**WHAT IS REQUIRED:** The entire listing, reproduced exactly and stripped of images, is the expected output.

**GIVEN INFORMATION:**
————
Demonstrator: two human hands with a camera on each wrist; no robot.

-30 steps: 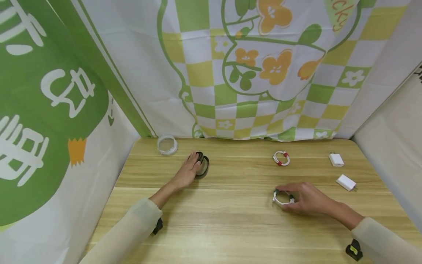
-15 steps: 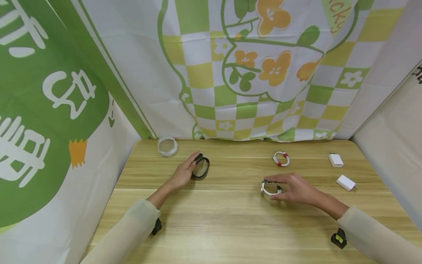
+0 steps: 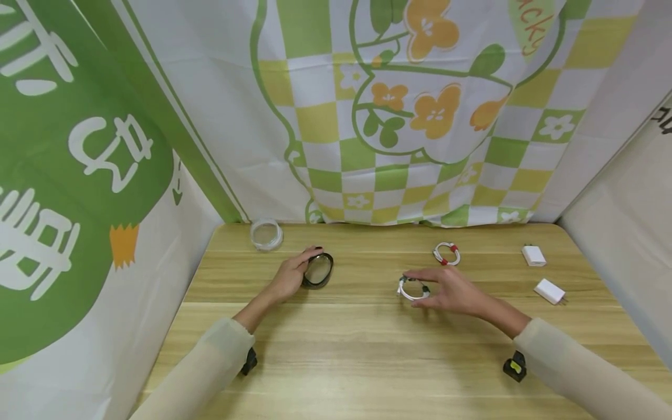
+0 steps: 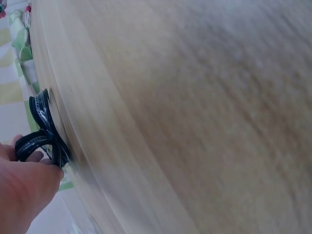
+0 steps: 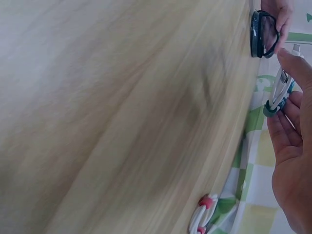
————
**SOLUTION TO THIS PROBLEM:**
Demonstrator: two human hands with a camera on each wrist; no robot.

-30 steps: 
-15 steps: 
+0 steps: 
+0 steps: 
+0 steps: 

This answer is complete as written.